Riflessioni della Dirigente scolastica a un mese dalla riapertura

“Presente!”

 

Rispondere “Presente!” all’appello in aula davanti ai compagni di classe non è solo una pratica formale di natura burocratica. E’ molto di più. E’ un’attestazione di responsabilità, un’affermazione potente della propria esistenza, individuale e particolarissima, all’interno di un contesto dato, di una comunità che si identifica per l’impegno a portare avanti il sogno di un mondo migliore grazie all’istruzione.

Questo è il postulato da cui tutto discende. E non può essere barattato con nulla. La didattica a distanza, la competenza digitale, l’aula virtuale, la community…  ben vengano. A patto che si aggiungano alla presenza, non che la sostituiscano.

La scuola non è solo istruzione, educazione, socialità, diritto allo studio. E’ molto di più: è il fundamentum della nostra civiltà occidentale se non addirittura della nostra umanità. E’ nella scuola infatti che si gettano materialmente, non metaforicamente, le fondamenta dell’essere umano, ossia  i valori e i concetti  intesi come abiti mentali che non possono essere appresi né diversamente né altrove. Per un semplice motivo: perché non vengono trasmessi in modo artato dal docente al discente ma sono naturalmente esperiti dal soggetto che è sempre necessariamente parte attiva.

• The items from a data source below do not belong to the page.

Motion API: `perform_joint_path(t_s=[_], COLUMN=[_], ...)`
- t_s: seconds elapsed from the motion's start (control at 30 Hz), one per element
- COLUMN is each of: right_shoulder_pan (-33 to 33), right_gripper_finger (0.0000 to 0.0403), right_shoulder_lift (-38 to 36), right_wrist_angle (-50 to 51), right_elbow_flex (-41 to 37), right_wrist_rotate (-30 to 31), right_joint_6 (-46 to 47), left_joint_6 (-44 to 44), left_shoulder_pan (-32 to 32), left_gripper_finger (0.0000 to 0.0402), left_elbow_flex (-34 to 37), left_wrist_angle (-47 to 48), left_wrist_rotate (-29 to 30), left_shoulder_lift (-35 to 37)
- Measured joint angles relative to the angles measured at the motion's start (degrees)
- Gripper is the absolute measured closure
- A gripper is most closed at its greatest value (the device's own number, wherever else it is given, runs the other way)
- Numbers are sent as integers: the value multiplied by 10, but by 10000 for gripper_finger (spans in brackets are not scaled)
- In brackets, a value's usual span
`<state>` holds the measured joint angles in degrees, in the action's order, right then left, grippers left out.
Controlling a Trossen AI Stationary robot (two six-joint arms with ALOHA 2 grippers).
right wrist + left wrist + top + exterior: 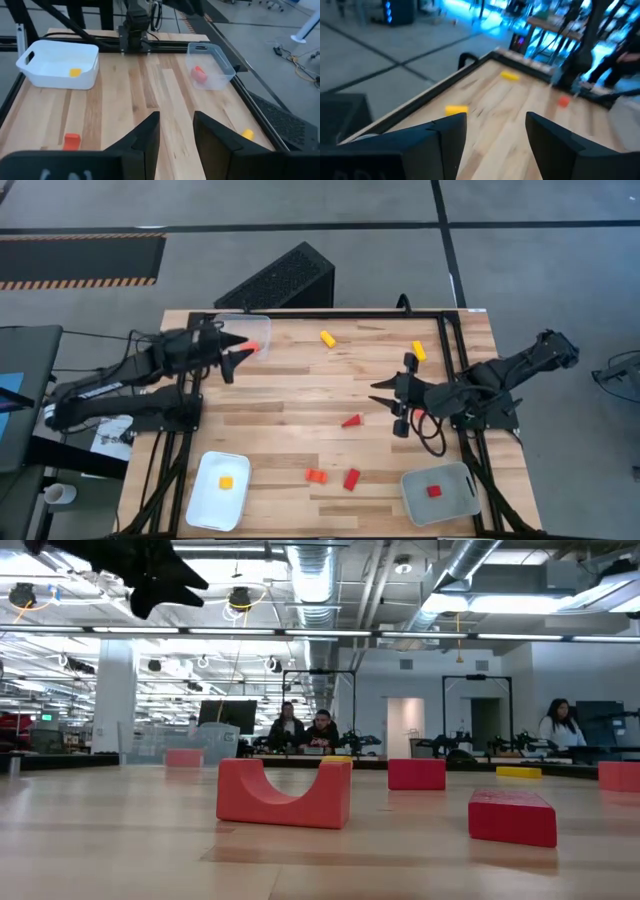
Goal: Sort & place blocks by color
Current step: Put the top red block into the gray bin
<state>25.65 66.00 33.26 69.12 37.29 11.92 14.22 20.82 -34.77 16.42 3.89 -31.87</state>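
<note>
The pale wooden desk lies mostly bare mid-surface. Beside its left edge, the left gripper hangs, jaws open and empty, at a clear plastic tray holding an orange block. Near the right edge, the right gripper hovers, jaws parted and empty. Small yellow, orange and red blocks scatter between.

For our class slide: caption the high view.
Both open grippers, left and right, hover over scattered blocks.

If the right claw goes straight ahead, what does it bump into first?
Probably nothing soon. Ahead of the right claw is bare table, between the white tray and the clear tray. The left arm's base stands at the far edge, though depth is unclear.
</note>
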Motion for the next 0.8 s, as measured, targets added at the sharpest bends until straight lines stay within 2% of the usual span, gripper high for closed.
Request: perform_joint_path(t_s=[0.2,0.33,0.5,0.67,0.8], right_shoulder_pan=[-15,-30,-50,-65,-71], right_gripper_finger=[251,247,245,245,242], right_shoulder_lift=[16,36,73,116,149], right_wrist_angle=[-7,-20,-54,-88,-105], right_elbow_flex=[0,0,0,0,0], right_wrist_rotate=[-7,-43,-70,-120,-133], right_joint_6=[2,-8,-19,-21,-19], left_joint_6=[50,53,48,46,35], left_shoulder_pan=[-77,-139,-224,-314,-381], left_gripper_finger=[226,239,258,274,278], left_elbow_flex=[114,161,169,167,167], left_wrist_angle=[-166,-266,-318,-366,-400], left_wrist_rotate=[-13,19,63,131,187], left_shoulder_lift=[43,32,-7,-53,-95])
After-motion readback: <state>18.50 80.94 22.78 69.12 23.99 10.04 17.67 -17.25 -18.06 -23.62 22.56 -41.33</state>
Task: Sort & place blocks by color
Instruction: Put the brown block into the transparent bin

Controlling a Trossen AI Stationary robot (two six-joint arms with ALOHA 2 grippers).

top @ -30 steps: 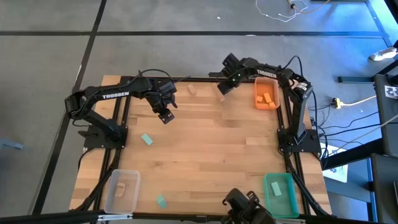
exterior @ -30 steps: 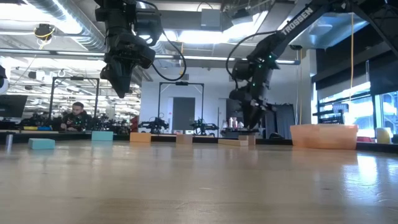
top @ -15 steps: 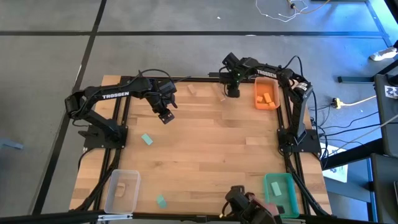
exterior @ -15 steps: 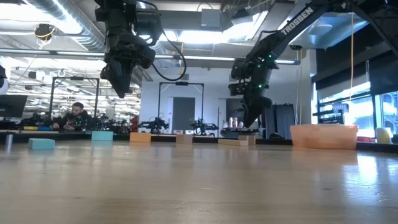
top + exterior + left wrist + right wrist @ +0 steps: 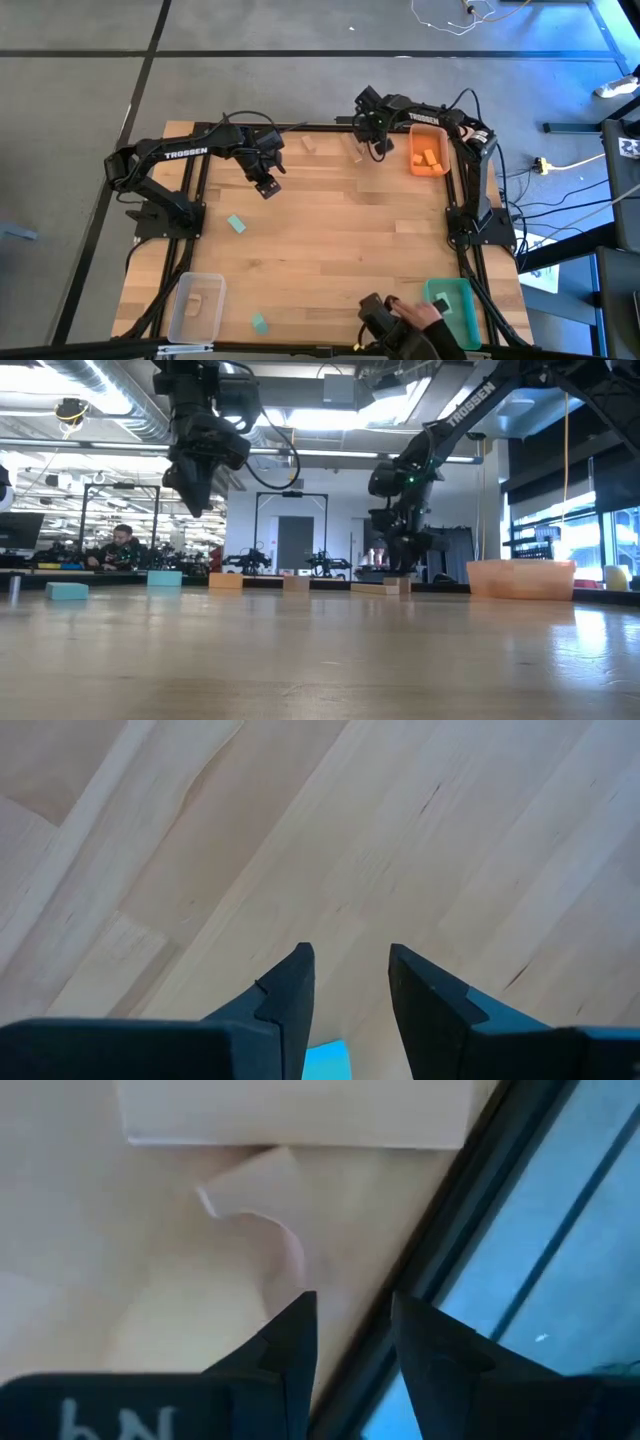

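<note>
Two arms: both read TROSSEN in white along the forearm
Your right gripper [image 5: 379, 146]: low at the far edge beside a pale wood block [image 5: 353, 147], fingers a little apart, nothing held
Your left gripper [image 5: 266, 187]: hanging mid-air, fingers parted, empty
Teal blocks [image 5: 236, 224]: left side of the table [image 5: 330, 240]
Orange blocks [image 5: 428, 158]: in the orange bin [image 5: 443, 150]

Only a corner of a teal block [image 5: 322, 1060] showing, cut off between the left end effector [image 5: 350, 990] fingers. Pale wood block [image 5: 295, 1112] at 12 o'clock blurred, top cut off.
</note>
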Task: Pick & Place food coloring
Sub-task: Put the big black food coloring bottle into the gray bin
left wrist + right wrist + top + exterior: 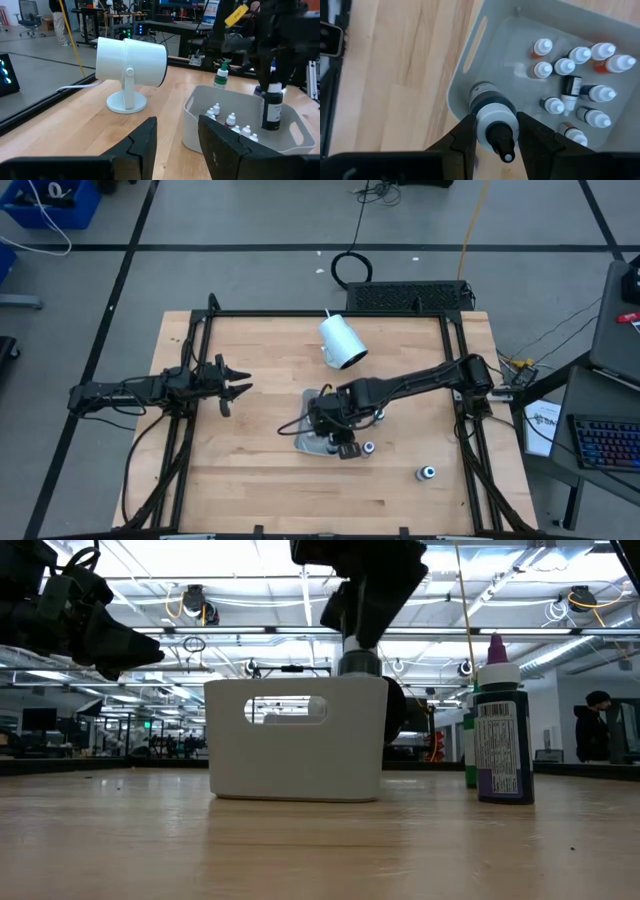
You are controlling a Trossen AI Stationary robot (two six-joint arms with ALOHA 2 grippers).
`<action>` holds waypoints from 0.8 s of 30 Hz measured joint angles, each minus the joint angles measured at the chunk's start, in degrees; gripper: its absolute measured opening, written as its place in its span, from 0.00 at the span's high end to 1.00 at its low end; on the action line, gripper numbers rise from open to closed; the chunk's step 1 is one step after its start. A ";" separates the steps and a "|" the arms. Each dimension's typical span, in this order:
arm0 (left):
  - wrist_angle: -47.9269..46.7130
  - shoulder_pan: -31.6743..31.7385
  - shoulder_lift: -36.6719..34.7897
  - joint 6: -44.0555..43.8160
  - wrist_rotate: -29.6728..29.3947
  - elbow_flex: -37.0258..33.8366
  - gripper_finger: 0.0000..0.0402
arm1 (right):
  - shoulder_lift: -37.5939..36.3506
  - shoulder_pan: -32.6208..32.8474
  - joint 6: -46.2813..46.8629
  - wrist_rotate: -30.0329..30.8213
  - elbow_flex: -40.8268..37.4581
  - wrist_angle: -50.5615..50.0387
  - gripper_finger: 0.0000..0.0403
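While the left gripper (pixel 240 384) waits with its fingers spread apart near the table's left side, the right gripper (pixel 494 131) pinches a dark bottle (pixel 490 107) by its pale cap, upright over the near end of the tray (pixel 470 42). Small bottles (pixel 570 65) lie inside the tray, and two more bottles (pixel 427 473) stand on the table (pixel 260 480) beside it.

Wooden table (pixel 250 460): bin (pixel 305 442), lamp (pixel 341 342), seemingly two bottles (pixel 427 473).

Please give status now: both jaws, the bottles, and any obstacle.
Right gripper shut on dark bottle, over tray. Left gripper idle, apart. Nothing blocking.
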 joint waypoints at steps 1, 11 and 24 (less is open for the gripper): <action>0.00 0.01 0.00 0.00 -0.01 0.00 0.63 | 0.00 0.00 -0.27 0.01 -0.61 0.43 0.74; 0.00 0.01 -0.01 0.00 0.00 0.00 0.63 | -0.18 -0.25 -1.74 0.26 -2.82 1.81 0.74; 0.00 0.00 0.01 0.00 0.00 0.00 0.63 | 0.02 -1.16 -2.75 3.36 -3.26 0.22 0.74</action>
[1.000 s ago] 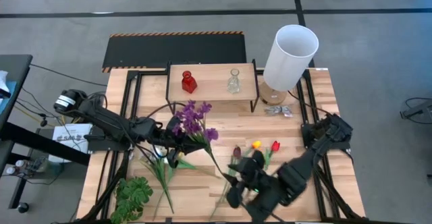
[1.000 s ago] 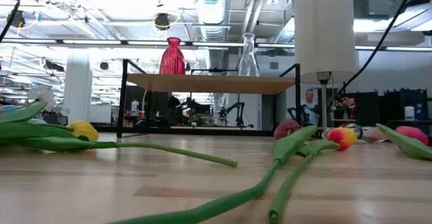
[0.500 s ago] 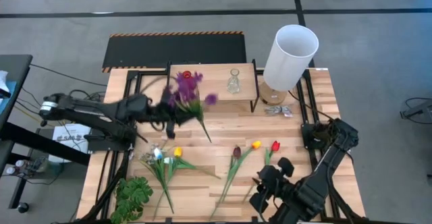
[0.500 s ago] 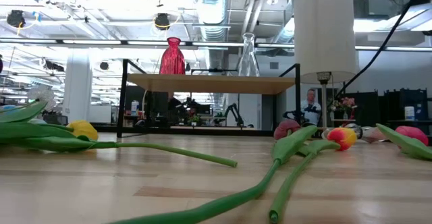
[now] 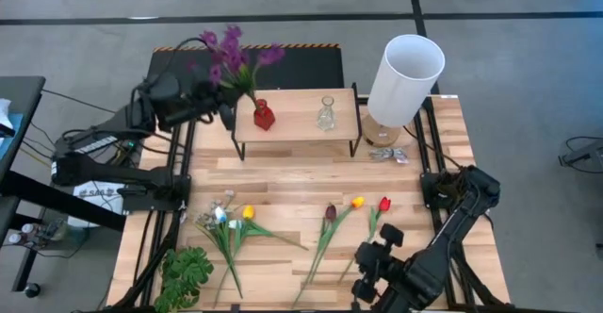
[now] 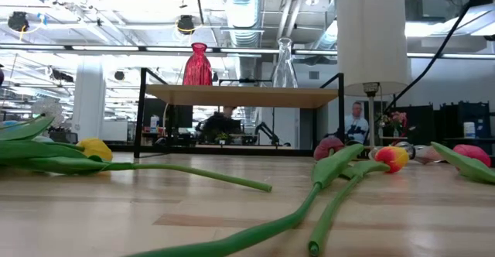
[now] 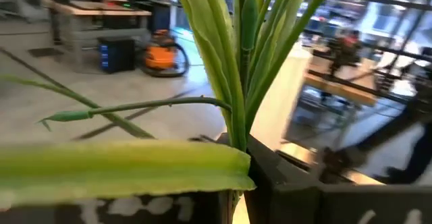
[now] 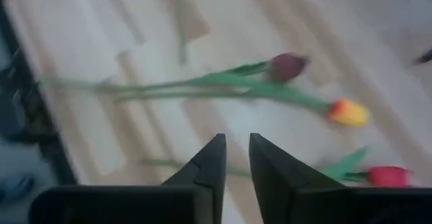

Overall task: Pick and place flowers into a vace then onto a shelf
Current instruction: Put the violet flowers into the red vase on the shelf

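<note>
The shelf (image 5: 294,117) stands at the far side of the table (image 5: 415,176), near its far edge, with a red vase (image 5: 263,115) on its left part and a clear glass vase (image 5: 326,114) to the right of it. A white cylinder (image 5: 405,79) stands just beside the right end of the shelf. Between the shelf and the flowers lying near the front there is a broad strip of bare wood.

The left arm reaches from the left side up over the left end of the shelf. The left gripper (image 5: 219,110) is closed on the stems of the purple bunch (image 5: 231,57). The blossoms point away from the table, beyond its far edge, and the stems run down toward the red vase; I cannot tell if they are inside its mouth.

The right arm is folded low at the front right corner. The right gripper (image 5: 372,261) has its fingers (image 8: 206,170) narrow, with only a small gap, and holds nothing.

On the table lie a maroon tulip (image 5: 330,212), an orange tulip (image 5: 358,202) and a red tulip (image 5: 383,204), heads toward the shelf, stems toward the front edge. To the left lie a yellow tulip (image 5: 248,212) and small white blossoms (image 5: 216,215). A leafy plant (image 5: 185,273) lies at the front left corner.
</note>
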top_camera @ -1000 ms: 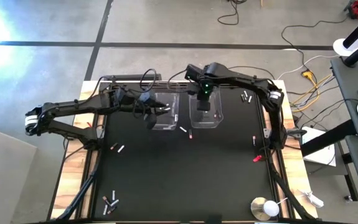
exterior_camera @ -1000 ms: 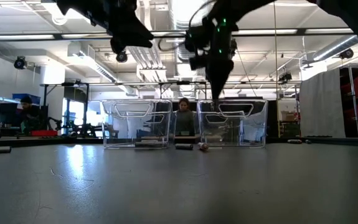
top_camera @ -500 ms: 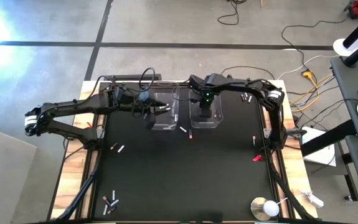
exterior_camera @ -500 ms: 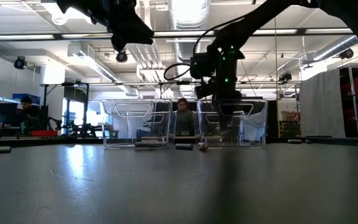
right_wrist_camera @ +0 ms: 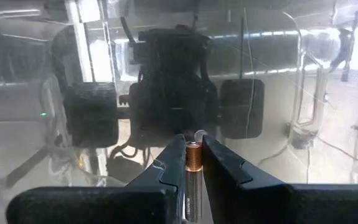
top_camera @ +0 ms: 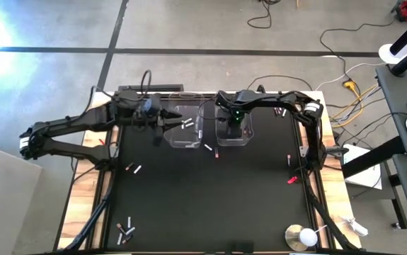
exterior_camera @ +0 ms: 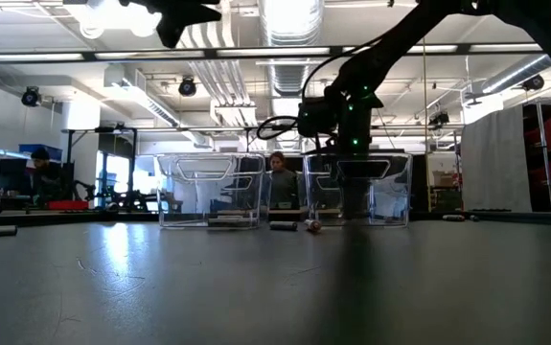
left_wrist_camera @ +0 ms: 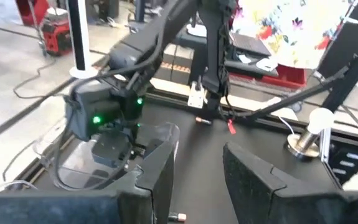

E i valori e i concetti - che non si insegnano, ma si sperimentano sulla propria pelle – li assumiamo tramite l’empatia in modo efficacissimo solo nell’aula (spazio noto, limitato e finito in cui ognuno trova la sua posizione all’interno di un sistema di coordinate rassicuranti), in un gruppo (piccola comunità di riferimento), di fronte all’adulto (guida autorevole), in vista di un obiettivo comune e condiviso: diventare cittadini consapevoli dell’importanza e della bellezza di esserlo.

Si vive l’essenza dell’io attraverso il tu, che ci sta di fronte, e del lui/lei che sta al nostro fianco, senza che nessuno spieghi queste parole con altre parole. Si percepisce la vicinanza di chi condivide con noi uno stesso fine. Si esperisce  la gioia per il risultato positivo conseguito dal compagno, la riconoscenza per un aiuto ricevuto, la fatica dell’impegno e del sacrificio, la responsabilità delle proprie azioni.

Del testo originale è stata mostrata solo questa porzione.